We expressed our deep gratitude to Mr. Camdessus for his thirteen years of valuable service as the IMF's Managing Director and for his contributions to our meetings.

Developments in the World Economy

We see improved prospects for non-inflationary growth in the major industrial economies and the world economy as a whole. The challenge remains to secure a more balanced pattern of growth among our economies that is important to sustaining the expansion. We agreed on the importance of directing both macroeconomic and structural policies in all our countries at this objective, with particular emphasis on taking advantage of the investment opportunities created by new technologies.

Open and competitive international markets for trade and investment are essential for efficient global resource allocation, sustainable growth, stability, and shared prosperity. We reaffirm our commitment to achieving further trade liberalization through the launching of a new multilateral trade round at the earliest opportunity.

We reemphasized our commitment to maintain or create conditions for sustainable growth in each country. In this context, we stressed the importance of continued cooperation among the G-7 countries.

In the United States and Canada, economies are showing continued strength, while unemployment and inflation are historically low. The aim of policies now is to preserve conditions conducive to sustainable growth by maintaining strong fiscal conditions, prudent monetary policy, and, in the United States, increasing national saving.

In the United Kingdom, growth has strengthened. Labor market activity has remained robust, and interest rates have risen preemptively in recent months in the face of stronger domestic demand. Policies should continue to aim at meeting the inflation target and sustaining growth and employment.

Recovery of growth is well under way in the euro area. With the unemployment rate falling though still high in many countries, appropriate macroeconomic and structural policies, aimed at strengthening economic growth, increasing employment and expanding investment opportunities, will continue to be important.
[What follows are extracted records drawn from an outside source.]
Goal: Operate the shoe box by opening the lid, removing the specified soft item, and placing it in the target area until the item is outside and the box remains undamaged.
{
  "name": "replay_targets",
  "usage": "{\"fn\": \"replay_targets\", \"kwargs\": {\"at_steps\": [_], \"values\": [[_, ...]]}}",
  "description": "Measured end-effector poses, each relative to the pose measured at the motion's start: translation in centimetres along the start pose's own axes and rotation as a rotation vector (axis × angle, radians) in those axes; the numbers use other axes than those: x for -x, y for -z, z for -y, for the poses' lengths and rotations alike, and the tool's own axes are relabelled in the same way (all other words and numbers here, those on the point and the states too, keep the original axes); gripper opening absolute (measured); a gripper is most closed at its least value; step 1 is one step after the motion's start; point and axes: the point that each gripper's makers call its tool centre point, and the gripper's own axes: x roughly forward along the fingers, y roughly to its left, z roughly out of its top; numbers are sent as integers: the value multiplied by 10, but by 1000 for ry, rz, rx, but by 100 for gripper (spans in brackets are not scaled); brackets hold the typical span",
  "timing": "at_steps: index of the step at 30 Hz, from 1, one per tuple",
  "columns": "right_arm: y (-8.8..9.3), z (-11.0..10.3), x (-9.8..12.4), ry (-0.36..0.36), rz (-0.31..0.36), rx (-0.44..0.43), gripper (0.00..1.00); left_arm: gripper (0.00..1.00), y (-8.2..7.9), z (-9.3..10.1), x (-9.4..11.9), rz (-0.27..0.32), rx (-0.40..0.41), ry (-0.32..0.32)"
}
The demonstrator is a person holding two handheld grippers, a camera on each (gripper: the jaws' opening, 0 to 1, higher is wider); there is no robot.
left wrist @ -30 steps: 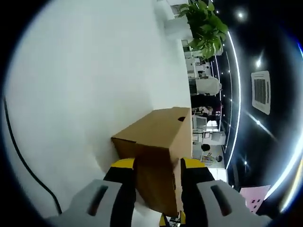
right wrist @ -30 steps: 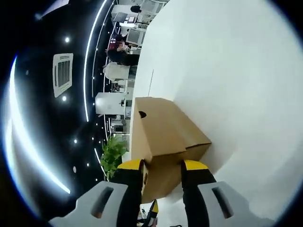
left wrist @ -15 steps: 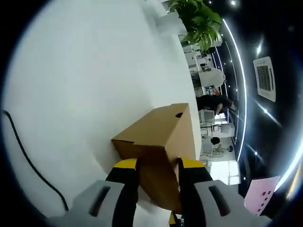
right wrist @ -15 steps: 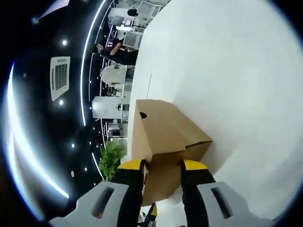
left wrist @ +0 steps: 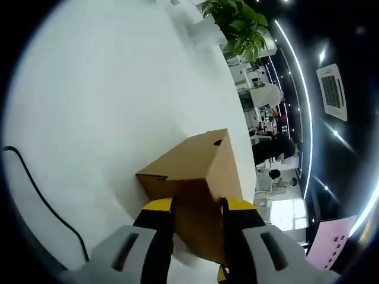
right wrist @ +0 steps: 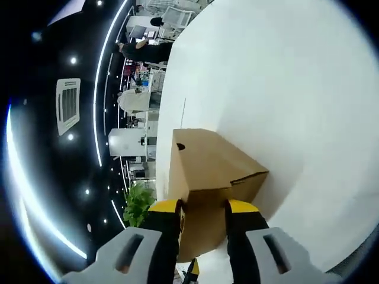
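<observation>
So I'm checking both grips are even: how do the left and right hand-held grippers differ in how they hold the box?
The left hand-held gripper straddles one end of the cardboard box; the right hand-held gripper straddles another part of its edge. A black cable lies on the white table beside the left one. Both have yellow-tipped jaws clamping cardboard.

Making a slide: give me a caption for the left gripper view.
Left hand-held gripper clamps a closed cardboard box on a white table.

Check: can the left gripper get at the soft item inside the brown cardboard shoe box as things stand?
Probably not yet. The brown cardboard shoe box looks closed, and the left gripper is clamped on its end, the right gripper on the other. The lid must open first.
</observation>
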Motion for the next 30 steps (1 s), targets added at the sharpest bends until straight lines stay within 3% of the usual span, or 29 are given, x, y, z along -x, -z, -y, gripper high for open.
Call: {"fn": "replay_targets", "kwargs": {"at_steps": [15,24,30], "values": [[-1,-12,10,28,48,-81,26,30,0,11,11,-13,-17,-56],[-4,-13,8,29,54,-75,26,30,-1,12,11,-34,-36,-25],[-3,-15,9,12,43,-44,26,36,0,19,12,-85,-103,56]]}}
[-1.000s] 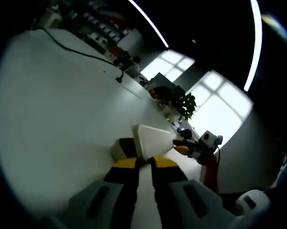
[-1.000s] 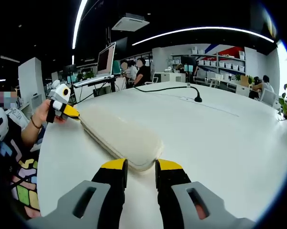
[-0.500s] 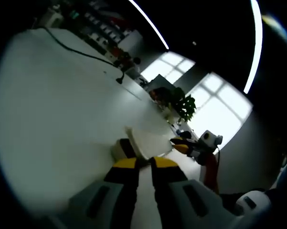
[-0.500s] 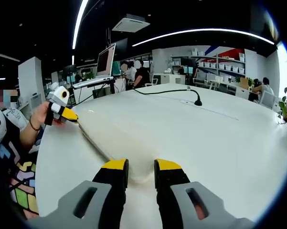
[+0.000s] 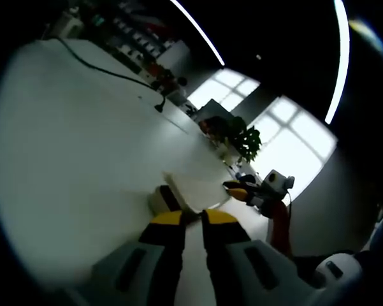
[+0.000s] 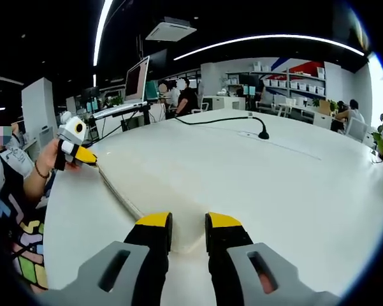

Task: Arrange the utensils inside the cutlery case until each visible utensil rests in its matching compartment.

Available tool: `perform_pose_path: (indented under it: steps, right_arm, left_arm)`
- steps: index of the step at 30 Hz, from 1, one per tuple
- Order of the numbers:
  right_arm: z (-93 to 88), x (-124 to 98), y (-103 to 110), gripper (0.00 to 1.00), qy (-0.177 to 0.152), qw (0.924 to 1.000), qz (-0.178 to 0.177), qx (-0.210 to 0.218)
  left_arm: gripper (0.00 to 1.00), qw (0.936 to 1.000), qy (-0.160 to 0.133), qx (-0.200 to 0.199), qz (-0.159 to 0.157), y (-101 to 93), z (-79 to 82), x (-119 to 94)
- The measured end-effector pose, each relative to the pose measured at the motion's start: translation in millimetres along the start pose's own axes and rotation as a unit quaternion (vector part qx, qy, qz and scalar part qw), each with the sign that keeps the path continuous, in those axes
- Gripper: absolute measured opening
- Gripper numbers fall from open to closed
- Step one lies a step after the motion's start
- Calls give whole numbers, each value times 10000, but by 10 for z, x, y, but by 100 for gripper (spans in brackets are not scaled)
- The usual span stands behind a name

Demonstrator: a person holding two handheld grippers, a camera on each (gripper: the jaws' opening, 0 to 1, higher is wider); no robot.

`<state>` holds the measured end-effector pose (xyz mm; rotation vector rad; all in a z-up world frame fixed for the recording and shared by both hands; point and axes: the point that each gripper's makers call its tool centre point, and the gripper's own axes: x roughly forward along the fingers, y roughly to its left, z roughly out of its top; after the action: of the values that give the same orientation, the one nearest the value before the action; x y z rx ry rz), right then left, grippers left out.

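A long white cutlery case point(image 6: 154, 191) lies flat and closed on the white table point(image 6: 287, 185); no utensils show. In the right gripper view my right gripper point(image 6: 183, 224) has its yellow-tipped jaws on either side of the case's near end. The left gripper point(image 6: 83, 155), in a person's hand point(image 6: 43, 171), pinches the far end. Seen from the left gripper view, the case point(image 5: 192, 187) runs away from my left gripper point(image 5: 192, 217), whose jaws stand narrow on its near end. The right gripper point(image 5: 237, 190) holds the other end.
A black cable point(image 6: 232, 118) with a plug lies across the far side of the table, also seen as the cable point(image 5: 108, 70) in the left gripper view. Beyond the table stand a monitor point(image 6: 140, 78), desks with seated people, and a potted plant point(image 5: 245, 137).
The case's top, raised and tilted toward the right gripper a second ago, has come down and now lies flat. Both grippers kept their hold at the ends.
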<state>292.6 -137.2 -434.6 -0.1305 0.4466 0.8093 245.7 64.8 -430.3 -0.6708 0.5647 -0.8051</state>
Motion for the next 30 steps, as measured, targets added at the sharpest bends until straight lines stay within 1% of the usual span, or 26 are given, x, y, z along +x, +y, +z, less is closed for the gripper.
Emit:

Japan's economy has shown some encouraging signs of recovery, although a sustained recovery remains to be established. In these circumstances, the Japanese authorities are implementing the second supplementary budget and announced FY2000 budget proposal maintaining stimulus to ensure domestic-demand-led growth. They reiterated their intention, in the context of their zero interest rate policy, to provide ample liquidity to ensure that deflationary concerns are dispelled. Measures to further strengthen the financial system and structural reforms will continue to be important.